Thursday, October 20, 2005

Putting things into perspective

Last night, I wrote my mum an email, pretty much telling her that I wasn’t coping very well. I was crying and completely a wreck. I went to check my email today and she sent me back a reply. And might I say, the reply kind of made me upset. Upset not because of what she said, but upset because I know what she said was true. I’m dwelling in my own self pity right now. I’m expecting too much to happen too soon. I’m thinking of the worst, when in fact I shouldn’t be. I should be glad that our application was given a chance to even be looked at. I should be glad that immigration is still looking at our case. I should realize that our case isn’t the only one our case officer has to manage, and it JUST might take a little time for him to figure everything out.

In my eyes, if I have to go back home, that is the worst feeling, worst scenario ever. Last night I felt like my life would be over if I had to do that. I told this to my mum, and she came back with the statement that there are people far worse off than I am. She asked me “how would you react if you found out your partner was diagnosed with terminal cancer, or she got hit by a car and died, or came home and told me she didn’t love me anymore..how all would I react to that?” She told me that there are people who are in the military to are being shipped to Iraq for 2 years. How do I think their family and loved ones are thinking, knowing that they may not come back alive? She told me that she often wonders where God was when my brother got hit by a car and ended up in the hospital for months. She wonders where God was when her and my dad went through some major financial woes. She said that things happen to people, and sometimes there isn’t an explanation for it, and we just have to accept the fact and hopefully move on. My mum told me I have a place to stay and my car is still at their house. I’ll get a job, and I’ll weigh out the 3 years. She makes it seem so easy doesn’t she? But as I’ve said before, physically I’d be fine…emotionally, that’s what is bothering me.

My mum pretty much told me I needed to get a grip. And now that I’m thinking about it, I know I need to. I know people are starting to get antsy with me, with how much I’m obsessing over this whole scenario. And in the end, everything could turn out wonderful for us. I’m too busy worrying, to think about that. Well, I DO think about how excited I will be once I’m granted the residency, but I’m wallowing in my own self pity too much.

For the most part, I seem okay, if someone is around me, I don’t seem to panic as much. But I’m getting all worked up, because we didn’t get an answer immediately. That is my own fault, for expecting too much, too soon, as I’ve said. I know it won’t be the end of the world if I DO have to go back home. I just will have to think of it as another obstacle, another setback. But I’m trying so hard to stay positive when I can. But everything seems like it’s a dream, it’s surreal and I just want to open my eyes and wake up. I know that’s not possible. I have to just tell myself that we won’t hear anything this week. I will have a good weekend. My partner’s cousin’s birthday get together is tomorrow night. I’ll go to that, try to stay positive. Saturday we’re cooking and getting ready for my birthday party on Sunday. Sunday I’ll be around family and friends, and then we’ll focus on the week coming up. I have to take one day at a time, live for now, because if I keep thinking of the future, it’s only going to bring me down.
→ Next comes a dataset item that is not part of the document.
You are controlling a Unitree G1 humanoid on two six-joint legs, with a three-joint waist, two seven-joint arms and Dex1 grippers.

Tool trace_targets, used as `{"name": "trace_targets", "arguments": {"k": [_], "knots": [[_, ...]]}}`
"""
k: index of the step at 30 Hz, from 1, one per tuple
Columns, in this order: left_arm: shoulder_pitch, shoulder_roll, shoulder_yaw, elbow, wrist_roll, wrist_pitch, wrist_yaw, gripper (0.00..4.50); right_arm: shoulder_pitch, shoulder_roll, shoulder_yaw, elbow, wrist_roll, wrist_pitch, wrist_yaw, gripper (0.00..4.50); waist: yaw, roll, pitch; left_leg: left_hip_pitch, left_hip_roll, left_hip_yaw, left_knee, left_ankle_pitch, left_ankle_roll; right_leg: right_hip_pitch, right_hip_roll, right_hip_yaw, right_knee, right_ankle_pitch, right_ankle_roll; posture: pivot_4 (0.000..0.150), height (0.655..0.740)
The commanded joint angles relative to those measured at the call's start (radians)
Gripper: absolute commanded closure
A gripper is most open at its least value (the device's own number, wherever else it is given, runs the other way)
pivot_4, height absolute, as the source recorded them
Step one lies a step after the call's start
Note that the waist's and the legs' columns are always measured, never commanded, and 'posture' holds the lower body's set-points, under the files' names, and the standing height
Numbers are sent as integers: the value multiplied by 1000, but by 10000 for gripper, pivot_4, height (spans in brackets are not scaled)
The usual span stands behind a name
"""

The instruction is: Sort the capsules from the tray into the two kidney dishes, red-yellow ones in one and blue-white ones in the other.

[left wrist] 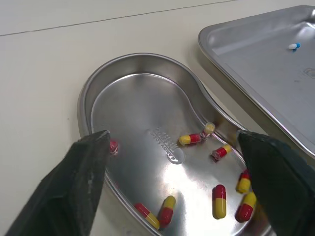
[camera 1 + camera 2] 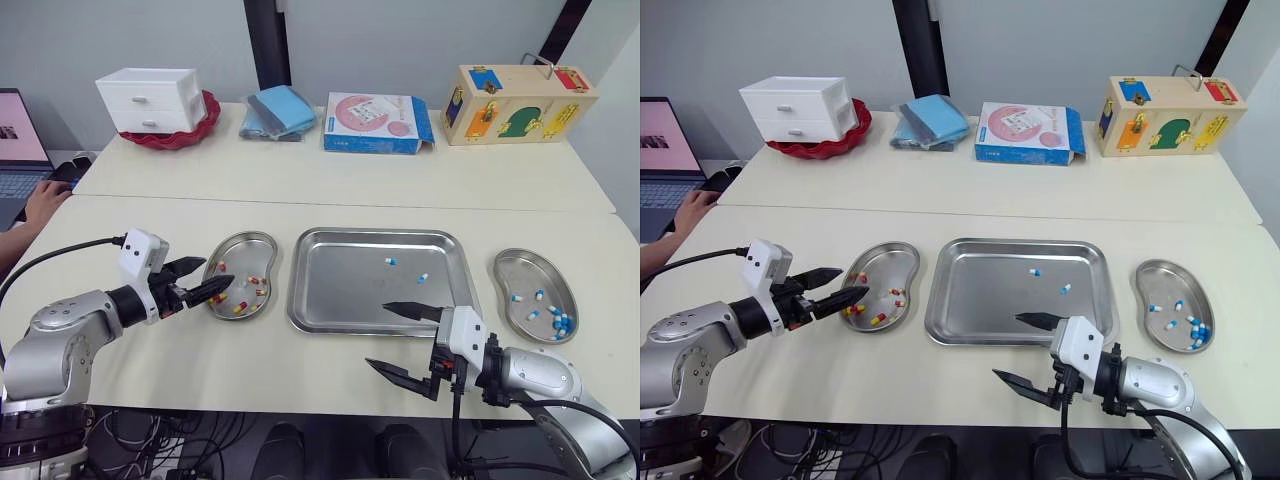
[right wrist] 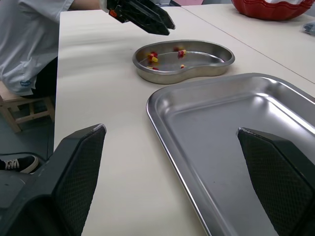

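The left pincer (image 2: 216, 274) hangs wide and empty over the near rim of the left steel kidney-shaped dish (image 2: 243, 238). A good handful of glossy red-and-yellow capsules (image 1: 219, 201) lie just beyond its tips. Further right on the pale bench (image 2: 150, 215), the flat rectangular steel tray (image 2: 345, 295) holds two small blue-and-white capsules (image 2: 391, 261). They sit beyond the right pincer (image 2: 377, 335), which gapes wide across the tray's near edge. Right of that pincer, the other steel dish (image 2: 503, 268) holds several blue-whites. Sorting looks nearly finished, with two capsules left.

I see mostly bare floor in the rectangular steel tray (image 2: 340, 285); just two blue-white capsules (image 2: 391, 261) sit toward its far right corner.
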Motion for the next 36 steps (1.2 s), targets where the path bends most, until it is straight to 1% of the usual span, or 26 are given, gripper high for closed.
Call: {"name": "trace_targets", "arguments": {"k": [1, 6, 10, 14, 17, 19, 23, 28, 31, 36], "knots": [[-18, 30, 38, -1, -50, -14, -27, 270, 17, 3, -12, -34, -2, -15, -17, 0, 0, 0, 0, 0, 0, 0, 0, 0, 0, 0, 0, 0, 0, 0, 0, 1500, 7400], [4, 66, 89, 9, -65, -46, -29, 270, 32, -5, -33, -44, 4, -14, -33, 0, 0, 0, 0, 0, 0, 0, 0, 0, 0, 0, 0, 0, 0, 0, 0, 1500, 7400], [39, 88, 134, 10, -59, -83, -24, 270, 56, -15, -93, -65, 33, 7, -51, 0, 0, 0, 0, 0, 0, 0, 0, 0, 0, -1, 0, 0, 0, 0, 0, 1500, 7400], [132, 109, 178, 8, -29, -160, -44, 270, 121, -47, -219, -92, 85, 35, -49, 0, 0, 0, 0, 0, 0, 0, 0, 0, 0, -1, 0, 1, 0, 0, 0, 1500, 7400], [197, 105, 212, 9, -27, -197, -36, 270, 182, -81, -336, -95, 127, 49, -28, 0, 0, 0, 0, -1, 0, 1, -1, 0, 0, -1, 0, 1, 0, 0, 0, 1500, 7400], [263, 99, 224, 16, -5, -255, -48, 270, 232, -108, -429, -77, 146, 45, 1, 0, 0, 0, 0, 0, 0, 1, -1, 0, 0, 0, 0, 1, 0, 0, 0, 1500, 7400], [396, 64, 241, 13, 14, -340, -56, 270, 345, -164, -624, 8, 158, 14, 100, 0, 1, 0, 0, 0, 0, 2, -1, 0, 0, 0, 0, 1, -1, 0, 0, 1500, 7400], [494, 38, 239, -39, 2, -375, -66, 270, 425, -213, -818, 185, 163, -1, 214, 0, 2, -1, 0, 0, 0, 2, -1, 0, 0, 0, 0, 1, -1, 0, 0, 1500, 7400], [514, 35, 226, -60, -13, -369, -67, 270, 448, -236, -860, 275, 132, -34, 259, 0, 2, -2, -1, 1, 0, 3, -1, 0, 0, 1, 0, 2, -1, 0, 0, 1500, 7400], [537, 25, 197, -116, -14, -364, -60, 270, 485, -254, -880, 346, 84, -59, 297, 0, 0, -1, 0, 1, 0, 3, -1, 0, 0, 0, 0, 2, -1, -1, -1, 1500, 7400]]}}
-current mood-SHAMEFUL, because I know there are people far worst off than me right now.

2 Comments:

Blogger Amber said...

I see you figured out how to change your "comments" to say "thoughts about this post" -- I guess I won't send you the email explaining it! : )

Thanks for stopping by my blog -- and also? You shouldn't feel ashamed for feeling down. It's true that lots of people have it worse than you or that there are other life scenarios that could be worse -- that's ALWAYS true. But it doesn't diminish the fact that you feel down now and it doesn't mean that your feelings aren't valid, because they are.

Hope you feel better soon!

October 21, 2005 3:01 am  
Blogger Time To Move On said...

A couple of things.....first, things never happen in "our" time. You have acknowledged that you are powerless over the situation, now you have to surrender to it. Besides, the more energy you spend tilting at windmills, the less energy you have to tackle the real problems.

Second, let's say that the end result is that you end up leaving and have to start over....do you really want these last days with your friends and family to be so unhappy? Do you think that you would look back on this time and think, "I knew this was going to happen and that is how I spent the last days I had with my partner?" Always easier said than done. And I don't think you need any more beating up. I hope that your party Sunday truly is a celebration for you all.